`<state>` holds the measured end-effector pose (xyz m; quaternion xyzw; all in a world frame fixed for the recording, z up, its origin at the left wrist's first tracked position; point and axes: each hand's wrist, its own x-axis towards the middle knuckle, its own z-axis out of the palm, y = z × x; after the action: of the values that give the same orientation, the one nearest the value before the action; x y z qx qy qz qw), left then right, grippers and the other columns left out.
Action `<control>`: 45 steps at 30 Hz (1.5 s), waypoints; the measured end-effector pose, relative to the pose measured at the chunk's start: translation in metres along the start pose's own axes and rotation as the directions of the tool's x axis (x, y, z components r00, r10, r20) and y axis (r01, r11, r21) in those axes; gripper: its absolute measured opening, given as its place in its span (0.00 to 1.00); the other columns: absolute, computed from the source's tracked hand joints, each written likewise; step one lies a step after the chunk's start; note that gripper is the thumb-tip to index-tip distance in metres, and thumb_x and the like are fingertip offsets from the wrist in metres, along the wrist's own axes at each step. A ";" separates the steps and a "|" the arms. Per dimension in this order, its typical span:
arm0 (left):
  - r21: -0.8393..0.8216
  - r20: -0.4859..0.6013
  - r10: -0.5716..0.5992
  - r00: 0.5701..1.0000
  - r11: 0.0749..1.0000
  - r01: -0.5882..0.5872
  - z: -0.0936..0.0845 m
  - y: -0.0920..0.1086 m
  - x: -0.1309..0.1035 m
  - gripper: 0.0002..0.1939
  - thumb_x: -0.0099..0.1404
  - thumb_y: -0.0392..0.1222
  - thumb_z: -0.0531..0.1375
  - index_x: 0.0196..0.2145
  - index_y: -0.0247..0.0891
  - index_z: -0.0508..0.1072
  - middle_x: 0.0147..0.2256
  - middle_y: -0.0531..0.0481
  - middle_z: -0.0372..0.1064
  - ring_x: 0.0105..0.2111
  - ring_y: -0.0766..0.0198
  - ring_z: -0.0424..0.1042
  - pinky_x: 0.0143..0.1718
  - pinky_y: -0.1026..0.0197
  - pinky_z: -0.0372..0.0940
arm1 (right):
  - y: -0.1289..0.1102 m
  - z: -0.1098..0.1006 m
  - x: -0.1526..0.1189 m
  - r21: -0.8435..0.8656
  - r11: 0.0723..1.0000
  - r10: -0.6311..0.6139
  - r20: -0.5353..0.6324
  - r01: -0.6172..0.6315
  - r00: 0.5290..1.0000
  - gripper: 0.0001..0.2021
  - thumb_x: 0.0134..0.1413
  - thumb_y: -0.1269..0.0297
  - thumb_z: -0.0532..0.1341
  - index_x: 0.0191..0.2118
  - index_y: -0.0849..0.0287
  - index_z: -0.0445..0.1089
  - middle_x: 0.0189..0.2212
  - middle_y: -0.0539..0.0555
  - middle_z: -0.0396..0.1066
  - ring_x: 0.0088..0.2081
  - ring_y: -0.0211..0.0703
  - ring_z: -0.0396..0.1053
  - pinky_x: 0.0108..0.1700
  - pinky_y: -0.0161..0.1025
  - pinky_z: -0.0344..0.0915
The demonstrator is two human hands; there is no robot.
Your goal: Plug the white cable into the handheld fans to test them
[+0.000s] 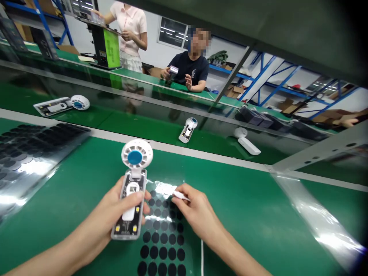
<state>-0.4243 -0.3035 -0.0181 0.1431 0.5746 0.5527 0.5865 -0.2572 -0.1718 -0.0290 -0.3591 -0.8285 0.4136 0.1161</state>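
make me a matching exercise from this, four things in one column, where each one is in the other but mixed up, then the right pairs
Things
1. Nearest handheld fan
2. White cable plug
3. Central sheet of black discs
4. Leftmost handheld fan

Places
A. Flat on the green tabletop
B. On the green belt beyond the pale rail
C. Gripped in the left hand
D. Pinched in the right hand

Right pairs: 1-C, 2-D, 3-A, 4-B

The fan [133, 184] is smooth plastic, the clear sheet [163, 187] glossy film, the tabletop [253, 218] smooth, the blurred shelf [299, 93] perhaps painted metal.
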 end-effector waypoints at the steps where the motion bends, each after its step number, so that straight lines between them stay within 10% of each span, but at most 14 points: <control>1: 0.001 0.028 -0.018 0.999 1.000 0.018 0.002 -0.006 0.000 0.20 0.56 0.52 0.62 0.40 0.38 0.63 0.25 0.52 0.69 0.22 0.67 0.68 0.22 0.68 0.63 | -0.001 0.006 0.003 -0.088 0.994 -0.068 0.001 0.068 0.998 0.07 0.55 0.70 0.55 0.27 0.57 0.62 0.25 0.47 0.61 0.28 0.38 0.59 0.30 0.36 0.53; 11: -0.130 0.022 0.032 0.999 0.991 -0.029 0.003 -0.038 0.011 0.29 0.51 0.52 0.66 0.45 0.40 0.59 0.30 0.52 0.69 0.29 0.63 0.71 0.31 0.63 0.65 | -0.018 0.041 0.025 -0.381 0.901 -0.157 0.154 0.205 0.976 0.06 0.56 0.75 0.53 0.37 0.59 0.65 0.36 0.54 0.65 0.33 0.42 0.66 0.33 0.38 0.59; 18: -0.096 0.015 0.084 0.996 0.992 -0.082 0.003 -0.042 0.017 0.34 0.50 0.54 0.66 0.47 0.37 0.55 0.29 0.49 0.70 0.28 0.61 0.70 0.29 0.62 0.64 | -0.020 0.042 0.028 -0.341 0.919 -0.166 0.128 0.201 0.978 0.07 0.53 0.77 0.53 0.32 0.58 0.60 0.33 0.53 0.64 0.33 0.44 0.66 0.32 0.38 0.58; 24: -0.068 0.018 0.091 0.996 0.994 -0.089 0.006 -0.039 0.017 0.32 0.50 0.51 0.65 0.45 0.36 0.55 0.26 0.51 0.69 0.26 0.63 0.68 0.27 0.63 0.62 | -0.005 0.038 0.003 -0.270 0.862 -0.409 0.131 0.429 0.903 0.10 0.58 0.75 0.46 0.31 0.57 0.59 0.28 0.53 0.63 0.27 0.42 0.62 0.28 0.38 0.54; 30: 0.175 0.053 0.120 0.991 0.976 -0.127 0.006 -0.027 0.009 0.26 0.52 0.39 0.61 0.48 0.40 0.57 0.35 0.50 0.68 0.34 0.58 0.69 0.37 0.57 0.63 | -0.042 0.004 -0.010 0.133 0.966 -0.230 0.051 0.221 0.972 0.07 0.57 0.69 0.54 0.28 0.55 0.60 0.23 0.45 0.62 0.25 0.37 0.59 0.28 0.34 0.54; 39: 0.236 0.165 0.053 0.985 0.968 -0.092 0.009 -0.016 -0.004 0.35 0.51 0.34 0.58 0.55 0.42 0.51 0.31 0.55 0.66 0.26 0.62 0.70 0.30 0.59 0.66 | -0.049 0.001 0.030 0.595 0.802 -0.103 0.056 0.050 0.993 0.04 0.46 0.67 0.60 0.29 0.58 0.63 0.22 0.44 0.59 0.21 0.31 0.51 0.24 0.32 0.49; 45: 0.263 0.227 0.084 0.970 0.954 -0.144 0.003 -0.019 0.001 0.33 0.51 0.33 0.56 0.54 0.41 0.52 0.31 0.54 0.68 0.29 0.62 0.69 0.31 0.61 0.64 | -0.056 0.003 0.016 0.373 0.922 -0.146 0.094 0.101 0.985 0.04 0.51 0.70 0.57 0.27 0.58 0.63 0.22 0.45 0.61 0.25 0.34 0.56 0.28 0.34 0.53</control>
<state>-0.4126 -0.3079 -0.0324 0.3155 0.5707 0.4811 0.5859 -0.2981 -0.1851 0.0103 -0.2527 -0.7631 0.5737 0.1572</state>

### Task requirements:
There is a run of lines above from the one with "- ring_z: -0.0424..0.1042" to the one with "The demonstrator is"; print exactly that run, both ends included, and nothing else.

### Task response:
  - ring_z: -0.0424..0.1042
  - pinky_x: 0.0143..0.1718
  - pinky_y: -0.1026..0.0197
  - pinky_z: -0.0372..0.0940
arm1 (right):
  - y: -0.1289..0.1102 m
  - z: -0.1098..0.1006 m
  - x: -0.1526..0.1189 m
  - r21: -0.8435..0.8656
  - r11: 0.0723..1.0000
  - r10: -0.6311..0.6139
  - r20: -0.5353..0.6324
  - r01: -0.6172..0.6315
  - r00: 0.5290..1.0000
  - gripper: 0.0001..0.2021
  - thumb_x: 0.0134..0.1413
  - thumb_y: -0.1269..0.0297
  - thumb_z: -0.0532..0.1341
  - index_x: 0.0191..0.2118
  - index_y: -0.0849..0.0287
  - index_z: -0.0445..0.1089
  - middle_x: 0.0189..0.2212
  - middle_y: -0.0539..0.0555
  - middle_z: -0.0396..0.1066
  - ring_x: 0.0088..0.2081
  - ring_y: -0.0211..0.0703
  - ring_z: -0.0396..0.1053
  - pinky_x: 0.0108..0.1700
  - pinky_y: -0.0161..0.1025
  - pinky_z: -0.0344..0.0915
The demonstrator is two human hands; there is no robot.

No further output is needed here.